[Working data — start]
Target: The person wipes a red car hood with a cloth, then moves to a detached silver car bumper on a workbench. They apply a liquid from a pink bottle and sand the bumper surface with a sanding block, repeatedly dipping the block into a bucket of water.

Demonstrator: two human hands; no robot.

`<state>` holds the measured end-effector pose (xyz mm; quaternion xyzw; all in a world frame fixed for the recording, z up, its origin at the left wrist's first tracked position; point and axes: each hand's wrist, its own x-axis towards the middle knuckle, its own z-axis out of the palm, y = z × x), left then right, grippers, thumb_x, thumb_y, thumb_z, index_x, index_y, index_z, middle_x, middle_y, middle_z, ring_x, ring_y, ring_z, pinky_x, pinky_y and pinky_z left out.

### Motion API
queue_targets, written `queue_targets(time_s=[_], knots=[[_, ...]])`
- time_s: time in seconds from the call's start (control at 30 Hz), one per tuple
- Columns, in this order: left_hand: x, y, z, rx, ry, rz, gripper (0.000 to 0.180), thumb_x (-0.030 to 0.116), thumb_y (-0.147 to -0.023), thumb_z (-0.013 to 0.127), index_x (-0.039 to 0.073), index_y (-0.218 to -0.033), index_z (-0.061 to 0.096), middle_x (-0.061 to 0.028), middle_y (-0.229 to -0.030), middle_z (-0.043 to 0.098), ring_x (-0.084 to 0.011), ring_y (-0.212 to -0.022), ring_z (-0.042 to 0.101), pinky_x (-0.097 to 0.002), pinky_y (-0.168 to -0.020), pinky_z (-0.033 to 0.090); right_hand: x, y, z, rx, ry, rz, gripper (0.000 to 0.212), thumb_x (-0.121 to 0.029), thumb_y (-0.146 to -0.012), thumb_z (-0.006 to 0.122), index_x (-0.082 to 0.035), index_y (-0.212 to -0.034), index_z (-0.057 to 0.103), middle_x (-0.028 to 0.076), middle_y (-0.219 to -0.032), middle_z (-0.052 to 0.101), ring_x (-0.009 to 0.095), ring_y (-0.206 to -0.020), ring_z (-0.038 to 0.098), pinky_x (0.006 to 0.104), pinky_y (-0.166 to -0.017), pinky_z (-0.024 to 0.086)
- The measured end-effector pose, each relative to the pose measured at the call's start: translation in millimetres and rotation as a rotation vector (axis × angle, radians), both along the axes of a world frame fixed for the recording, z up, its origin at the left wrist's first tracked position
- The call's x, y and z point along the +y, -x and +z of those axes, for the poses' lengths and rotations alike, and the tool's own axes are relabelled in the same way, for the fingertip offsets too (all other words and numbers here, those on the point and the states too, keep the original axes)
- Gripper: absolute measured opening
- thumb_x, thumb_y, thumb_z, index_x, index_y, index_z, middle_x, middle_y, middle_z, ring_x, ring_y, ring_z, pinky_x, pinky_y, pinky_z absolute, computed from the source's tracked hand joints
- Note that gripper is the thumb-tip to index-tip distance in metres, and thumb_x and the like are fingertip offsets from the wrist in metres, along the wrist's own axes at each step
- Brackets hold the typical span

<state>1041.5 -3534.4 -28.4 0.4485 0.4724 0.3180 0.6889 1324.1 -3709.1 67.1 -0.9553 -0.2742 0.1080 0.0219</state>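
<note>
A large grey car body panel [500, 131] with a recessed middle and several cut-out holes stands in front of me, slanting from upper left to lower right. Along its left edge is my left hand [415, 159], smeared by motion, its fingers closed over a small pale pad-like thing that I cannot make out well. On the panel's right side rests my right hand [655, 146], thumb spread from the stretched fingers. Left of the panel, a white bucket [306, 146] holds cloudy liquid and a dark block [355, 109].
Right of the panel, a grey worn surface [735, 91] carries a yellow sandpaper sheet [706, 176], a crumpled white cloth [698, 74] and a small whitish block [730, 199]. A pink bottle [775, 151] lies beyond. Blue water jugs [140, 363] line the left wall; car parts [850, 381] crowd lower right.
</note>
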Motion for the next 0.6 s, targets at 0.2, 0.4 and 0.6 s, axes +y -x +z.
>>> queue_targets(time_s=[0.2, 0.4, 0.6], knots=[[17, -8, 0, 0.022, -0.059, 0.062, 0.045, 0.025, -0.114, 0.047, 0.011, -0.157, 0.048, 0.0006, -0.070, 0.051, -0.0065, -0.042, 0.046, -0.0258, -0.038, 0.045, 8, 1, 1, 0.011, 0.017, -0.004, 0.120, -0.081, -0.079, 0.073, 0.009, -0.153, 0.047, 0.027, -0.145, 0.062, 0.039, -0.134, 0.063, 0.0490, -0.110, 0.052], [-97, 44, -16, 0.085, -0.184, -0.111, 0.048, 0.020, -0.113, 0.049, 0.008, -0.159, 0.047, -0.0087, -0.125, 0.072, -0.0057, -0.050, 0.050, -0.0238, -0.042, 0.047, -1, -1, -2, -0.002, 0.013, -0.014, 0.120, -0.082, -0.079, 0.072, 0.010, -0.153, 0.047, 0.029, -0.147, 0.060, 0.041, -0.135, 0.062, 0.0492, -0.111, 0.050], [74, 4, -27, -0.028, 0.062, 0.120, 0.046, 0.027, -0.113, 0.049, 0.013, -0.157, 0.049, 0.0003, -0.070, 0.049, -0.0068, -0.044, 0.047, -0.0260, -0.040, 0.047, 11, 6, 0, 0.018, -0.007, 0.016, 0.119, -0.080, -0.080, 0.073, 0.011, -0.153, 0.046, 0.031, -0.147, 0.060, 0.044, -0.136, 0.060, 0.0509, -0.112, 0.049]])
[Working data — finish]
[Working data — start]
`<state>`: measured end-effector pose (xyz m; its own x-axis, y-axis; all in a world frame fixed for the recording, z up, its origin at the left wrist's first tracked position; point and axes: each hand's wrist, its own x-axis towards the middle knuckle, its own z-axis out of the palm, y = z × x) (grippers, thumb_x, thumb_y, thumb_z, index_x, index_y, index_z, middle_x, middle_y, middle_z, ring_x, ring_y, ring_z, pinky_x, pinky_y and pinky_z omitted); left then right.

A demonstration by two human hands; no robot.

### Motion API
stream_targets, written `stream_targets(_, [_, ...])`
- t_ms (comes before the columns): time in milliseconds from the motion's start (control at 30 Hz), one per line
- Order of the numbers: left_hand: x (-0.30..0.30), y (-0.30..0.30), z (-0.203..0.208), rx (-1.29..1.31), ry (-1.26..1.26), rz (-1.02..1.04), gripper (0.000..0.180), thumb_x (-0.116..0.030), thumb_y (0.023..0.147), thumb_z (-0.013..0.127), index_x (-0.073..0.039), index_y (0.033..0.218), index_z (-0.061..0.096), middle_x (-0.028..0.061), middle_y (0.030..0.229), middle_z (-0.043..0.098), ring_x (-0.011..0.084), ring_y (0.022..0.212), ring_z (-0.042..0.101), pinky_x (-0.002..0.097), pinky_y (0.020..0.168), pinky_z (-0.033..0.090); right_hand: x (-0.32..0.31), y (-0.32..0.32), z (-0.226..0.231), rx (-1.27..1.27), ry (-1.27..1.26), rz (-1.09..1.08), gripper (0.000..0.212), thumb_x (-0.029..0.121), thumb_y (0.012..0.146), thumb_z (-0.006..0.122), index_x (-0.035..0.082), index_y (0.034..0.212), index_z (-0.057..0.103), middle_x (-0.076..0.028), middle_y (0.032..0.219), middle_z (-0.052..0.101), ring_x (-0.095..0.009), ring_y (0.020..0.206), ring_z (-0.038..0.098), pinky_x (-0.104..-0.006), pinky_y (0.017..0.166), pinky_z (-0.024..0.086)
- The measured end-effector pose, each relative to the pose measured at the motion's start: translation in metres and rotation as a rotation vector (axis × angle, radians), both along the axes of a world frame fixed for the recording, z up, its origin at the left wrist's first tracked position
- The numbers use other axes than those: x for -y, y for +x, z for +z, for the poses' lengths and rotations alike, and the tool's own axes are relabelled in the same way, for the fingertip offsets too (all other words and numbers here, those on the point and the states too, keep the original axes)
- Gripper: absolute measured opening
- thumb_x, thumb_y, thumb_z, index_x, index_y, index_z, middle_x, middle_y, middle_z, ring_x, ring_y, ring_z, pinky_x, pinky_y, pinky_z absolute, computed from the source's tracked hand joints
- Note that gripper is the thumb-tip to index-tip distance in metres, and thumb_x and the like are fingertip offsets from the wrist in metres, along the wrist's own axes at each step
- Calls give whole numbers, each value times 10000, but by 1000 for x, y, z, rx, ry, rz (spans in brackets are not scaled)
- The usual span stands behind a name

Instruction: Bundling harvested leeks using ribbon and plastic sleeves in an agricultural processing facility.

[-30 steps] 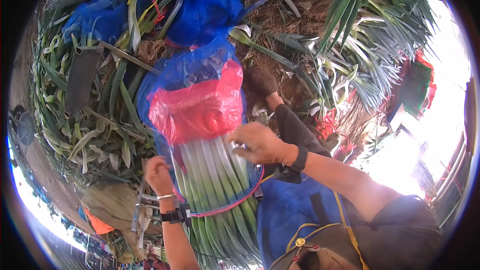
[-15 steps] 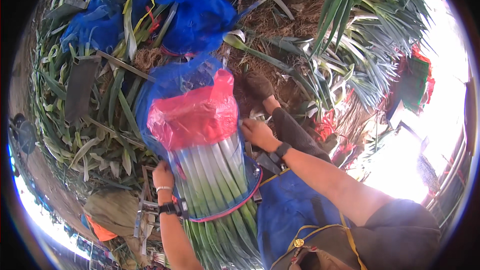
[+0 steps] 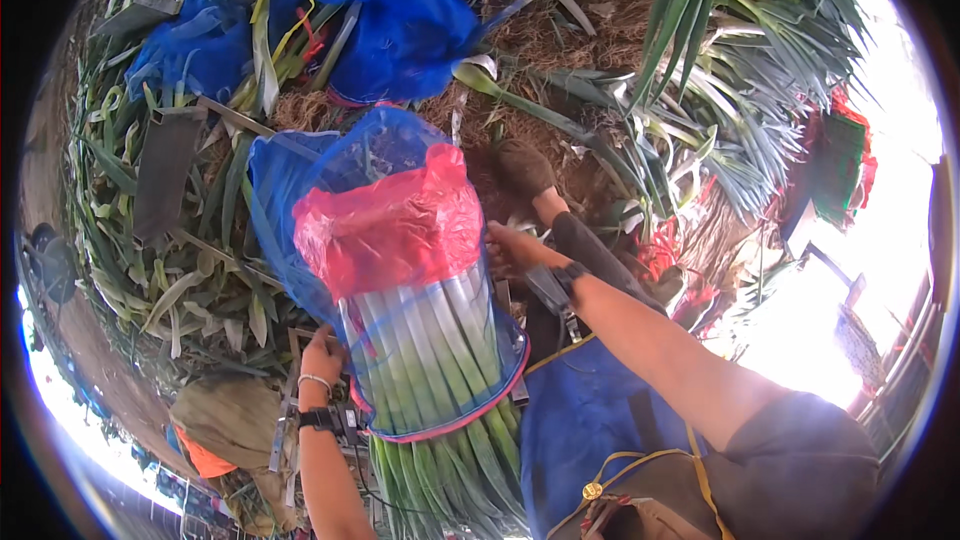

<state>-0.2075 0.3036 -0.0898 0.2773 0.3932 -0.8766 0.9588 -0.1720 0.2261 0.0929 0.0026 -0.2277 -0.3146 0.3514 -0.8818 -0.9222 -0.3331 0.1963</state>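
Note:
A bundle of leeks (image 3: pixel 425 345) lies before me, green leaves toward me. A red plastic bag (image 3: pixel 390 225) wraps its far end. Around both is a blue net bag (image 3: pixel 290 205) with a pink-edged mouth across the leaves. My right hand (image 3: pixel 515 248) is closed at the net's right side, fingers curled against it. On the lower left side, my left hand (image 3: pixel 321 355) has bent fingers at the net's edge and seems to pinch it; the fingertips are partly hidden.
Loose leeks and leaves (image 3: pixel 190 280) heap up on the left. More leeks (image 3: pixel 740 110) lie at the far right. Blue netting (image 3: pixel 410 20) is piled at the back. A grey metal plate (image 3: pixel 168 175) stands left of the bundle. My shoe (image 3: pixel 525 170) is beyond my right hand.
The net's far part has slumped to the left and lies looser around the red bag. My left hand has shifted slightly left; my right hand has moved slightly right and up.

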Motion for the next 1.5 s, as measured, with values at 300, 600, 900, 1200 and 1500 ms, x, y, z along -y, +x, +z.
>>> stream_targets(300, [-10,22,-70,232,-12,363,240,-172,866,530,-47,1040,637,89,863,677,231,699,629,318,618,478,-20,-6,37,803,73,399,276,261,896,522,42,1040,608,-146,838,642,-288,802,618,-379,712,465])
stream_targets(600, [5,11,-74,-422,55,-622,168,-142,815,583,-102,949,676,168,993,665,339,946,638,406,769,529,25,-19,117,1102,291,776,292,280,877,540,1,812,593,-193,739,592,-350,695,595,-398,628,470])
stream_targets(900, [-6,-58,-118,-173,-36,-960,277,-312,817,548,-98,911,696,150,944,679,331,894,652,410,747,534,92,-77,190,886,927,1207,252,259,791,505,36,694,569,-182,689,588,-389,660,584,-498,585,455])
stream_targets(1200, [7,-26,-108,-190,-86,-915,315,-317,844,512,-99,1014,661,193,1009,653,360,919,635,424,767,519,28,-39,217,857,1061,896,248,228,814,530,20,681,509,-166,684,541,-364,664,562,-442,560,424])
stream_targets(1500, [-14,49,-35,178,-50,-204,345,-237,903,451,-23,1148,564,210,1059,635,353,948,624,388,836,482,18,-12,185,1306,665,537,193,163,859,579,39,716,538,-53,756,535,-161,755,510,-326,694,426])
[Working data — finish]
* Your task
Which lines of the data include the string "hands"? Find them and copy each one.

* Output below
Demonstrator: two human hands; no robot.
A demonstration by two human hands; no robot.

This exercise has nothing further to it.